Uma conversa com o Guy Braunstein, violinista extraordinário, que me contou a história deste projecto, e repetia "Esperança" com os olhos brilhantes, e se emocionou ao falar dos Filarmónicos de Berlim, onde já foi concertino (dos melhores que esta orquestra já teve). Os olhos dele ao contar sobre o momento em que um violino o escolheu, esse arrebatamento de perceber "é este!". Falava do seu próprio violino, um Stradivarius que veio ao seu encontro em Paris; mas falou também do violino de Auschwitz, que, de toda a colecção do Amnon Weinstein, era o que vibrava de modo mais especial na sua mão. Comentou ainda, num apontamento à margem, algo em que tenho pensado bastante: hoje em dia estamos todos fixados na beleza; não basta ser bom músico, é preciso ser bonito.

Uma conversa com a assistente do director da Filarmonia, que estava instruída para me dizer que não, não me deixavam filmar na Filarmonia. Mas ouviu-me, e no fim, em vez de dizer que não tinha a menor hipótese, pediu-me que enviasse o projecto para apreciação. Sem me dar garantias, deu-me alguma esperança.

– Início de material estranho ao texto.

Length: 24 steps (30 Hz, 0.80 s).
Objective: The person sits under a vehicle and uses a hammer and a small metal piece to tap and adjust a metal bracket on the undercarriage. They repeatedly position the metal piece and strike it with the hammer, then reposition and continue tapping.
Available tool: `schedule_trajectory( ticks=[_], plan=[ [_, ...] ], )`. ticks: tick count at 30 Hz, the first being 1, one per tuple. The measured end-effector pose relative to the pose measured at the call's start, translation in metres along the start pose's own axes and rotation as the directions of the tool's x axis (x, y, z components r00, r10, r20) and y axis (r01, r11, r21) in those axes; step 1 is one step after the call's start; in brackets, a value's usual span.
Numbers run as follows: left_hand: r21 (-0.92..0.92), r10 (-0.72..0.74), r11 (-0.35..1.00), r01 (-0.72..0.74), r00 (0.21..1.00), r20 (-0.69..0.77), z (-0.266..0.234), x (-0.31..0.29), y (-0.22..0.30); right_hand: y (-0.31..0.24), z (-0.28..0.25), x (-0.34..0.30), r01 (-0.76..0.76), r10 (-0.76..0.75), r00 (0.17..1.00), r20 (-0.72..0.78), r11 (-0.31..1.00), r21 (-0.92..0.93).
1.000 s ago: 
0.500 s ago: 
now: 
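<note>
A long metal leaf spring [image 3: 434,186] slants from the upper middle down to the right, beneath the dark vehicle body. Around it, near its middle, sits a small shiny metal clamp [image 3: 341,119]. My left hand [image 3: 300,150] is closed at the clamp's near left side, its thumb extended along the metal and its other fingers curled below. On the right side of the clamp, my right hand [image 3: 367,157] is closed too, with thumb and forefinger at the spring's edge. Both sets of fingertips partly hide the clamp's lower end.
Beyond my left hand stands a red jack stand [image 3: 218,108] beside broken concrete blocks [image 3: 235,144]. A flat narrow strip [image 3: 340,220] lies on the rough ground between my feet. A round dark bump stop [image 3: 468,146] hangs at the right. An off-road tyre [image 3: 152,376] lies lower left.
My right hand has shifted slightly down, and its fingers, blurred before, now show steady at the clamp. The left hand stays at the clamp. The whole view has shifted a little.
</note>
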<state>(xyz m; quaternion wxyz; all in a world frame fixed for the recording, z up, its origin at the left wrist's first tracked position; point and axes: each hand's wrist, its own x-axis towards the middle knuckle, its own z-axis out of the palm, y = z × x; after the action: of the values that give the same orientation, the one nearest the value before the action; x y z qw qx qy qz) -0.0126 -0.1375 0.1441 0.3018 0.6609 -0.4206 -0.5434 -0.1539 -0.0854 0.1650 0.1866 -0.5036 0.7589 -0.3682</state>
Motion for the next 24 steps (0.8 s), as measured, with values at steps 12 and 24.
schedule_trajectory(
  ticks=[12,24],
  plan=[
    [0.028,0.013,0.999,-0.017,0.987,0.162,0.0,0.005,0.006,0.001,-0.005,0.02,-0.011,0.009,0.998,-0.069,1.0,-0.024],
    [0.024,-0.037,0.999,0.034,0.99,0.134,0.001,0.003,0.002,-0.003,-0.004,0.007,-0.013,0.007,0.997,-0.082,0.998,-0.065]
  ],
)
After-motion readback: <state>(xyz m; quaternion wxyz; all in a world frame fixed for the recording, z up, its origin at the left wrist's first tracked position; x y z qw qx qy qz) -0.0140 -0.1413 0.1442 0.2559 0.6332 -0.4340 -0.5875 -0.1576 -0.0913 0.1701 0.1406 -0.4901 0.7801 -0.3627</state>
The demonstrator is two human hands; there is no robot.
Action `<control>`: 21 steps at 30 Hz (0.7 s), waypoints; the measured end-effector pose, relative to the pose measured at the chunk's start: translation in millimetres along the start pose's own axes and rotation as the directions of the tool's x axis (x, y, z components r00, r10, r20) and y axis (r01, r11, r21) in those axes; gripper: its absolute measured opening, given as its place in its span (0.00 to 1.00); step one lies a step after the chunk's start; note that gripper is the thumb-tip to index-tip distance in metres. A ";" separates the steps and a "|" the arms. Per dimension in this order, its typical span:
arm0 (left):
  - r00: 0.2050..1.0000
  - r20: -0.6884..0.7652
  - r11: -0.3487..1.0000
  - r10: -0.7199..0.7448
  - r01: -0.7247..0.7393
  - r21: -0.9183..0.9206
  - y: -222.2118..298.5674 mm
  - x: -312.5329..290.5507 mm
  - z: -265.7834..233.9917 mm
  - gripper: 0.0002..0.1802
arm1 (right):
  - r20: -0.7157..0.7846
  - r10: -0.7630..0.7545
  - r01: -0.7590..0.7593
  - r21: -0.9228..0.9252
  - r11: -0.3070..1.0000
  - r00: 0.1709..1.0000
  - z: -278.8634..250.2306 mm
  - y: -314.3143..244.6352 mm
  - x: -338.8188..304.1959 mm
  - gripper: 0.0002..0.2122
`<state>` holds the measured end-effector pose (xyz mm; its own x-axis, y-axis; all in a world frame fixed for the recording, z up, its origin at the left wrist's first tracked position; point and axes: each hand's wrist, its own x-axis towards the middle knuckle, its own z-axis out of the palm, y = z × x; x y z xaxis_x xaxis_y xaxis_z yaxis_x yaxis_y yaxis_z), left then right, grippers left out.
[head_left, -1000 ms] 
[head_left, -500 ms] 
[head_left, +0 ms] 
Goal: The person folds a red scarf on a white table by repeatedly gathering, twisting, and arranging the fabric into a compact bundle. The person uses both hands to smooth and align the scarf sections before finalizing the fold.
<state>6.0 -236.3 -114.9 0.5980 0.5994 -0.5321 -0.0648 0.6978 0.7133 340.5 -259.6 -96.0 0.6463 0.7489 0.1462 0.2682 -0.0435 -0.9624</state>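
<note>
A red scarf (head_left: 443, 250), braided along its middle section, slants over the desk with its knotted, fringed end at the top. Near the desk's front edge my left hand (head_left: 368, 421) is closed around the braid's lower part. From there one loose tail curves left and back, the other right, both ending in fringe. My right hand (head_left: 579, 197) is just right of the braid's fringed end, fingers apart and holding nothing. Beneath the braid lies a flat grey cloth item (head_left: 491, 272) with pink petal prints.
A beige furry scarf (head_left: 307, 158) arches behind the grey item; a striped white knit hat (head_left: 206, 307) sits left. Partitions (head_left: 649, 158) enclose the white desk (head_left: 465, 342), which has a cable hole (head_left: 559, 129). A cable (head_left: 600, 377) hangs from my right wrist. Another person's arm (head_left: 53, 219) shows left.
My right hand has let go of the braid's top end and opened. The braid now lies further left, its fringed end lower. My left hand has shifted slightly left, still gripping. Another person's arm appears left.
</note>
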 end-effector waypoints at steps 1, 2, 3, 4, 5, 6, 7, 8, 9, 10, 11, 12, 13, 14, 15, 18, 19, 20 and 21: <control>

Uma conversa com uma equipa de realização, já bem perto do acontecimento. Eu dizia que ia desistir, e eles davam-me ânimo, e números de telemóvel de gente com cargos importantes nas televisões.

Uma conversa com um empresário de cinema, que me ouviu e disse "empresto-te o dinheiro necessário para não perderes a oportunidade de entrar nessa aventura."

Uma conversa com a Katrin Sandmann, que já estava a fazer um filme sobre estes violinos e este concerto. Na corrida, ia claramente à minha frente. Aliás, era por sua causa que a Filarmonia não nos queria deixar filmar - era impensável ter duas equipas de filmagem no concerto. E que faz ela? Telefona-me, e diz-me que posso eventualmente usar parte do seu material.
(Esta mulher é um portento, e ligeiramente louca: filmou a primeira parte do concerto, e em meia hora meteu essas imagens no filme que passou na televisão mal o concerto chegou ao fim.)

Em suma: não fiz o filme, mas a minha confiança na bondade das pessoas saiu ainda mais reforçada.


O filme da Katrin Sandmann pode ser visto na Mediathek do RBB nos próximos dias.
É um documentário doce e poético, com alguns momentos muito especiais. A partir do minuto 15 entrevista a Anita Lasker-Wallfisch, que tocava violoncelo na orquestra de raparigas de Auschwitz (e conta, a partir de 18'18 que alguém da orquestra sabia de cor as notas da Patética, e reescreveu de memória essa peça, com arranjos para uma orquestra de cordas. "Foi incrível: música de câmara em Auschwitz!"); a partir de 24' começa a música - do ensaio geral e da primeira parte do concerto; a 25', Guy Braunstein confessa que está nervoso, como nunca esteve em tantos anos de carreira - e os outros músicos também. O filme termina com o violinista sozinho, prestes a entrar em palco, enquanto a sua voz repete como um mantra "não é para chorar, este concerto não é para chorar".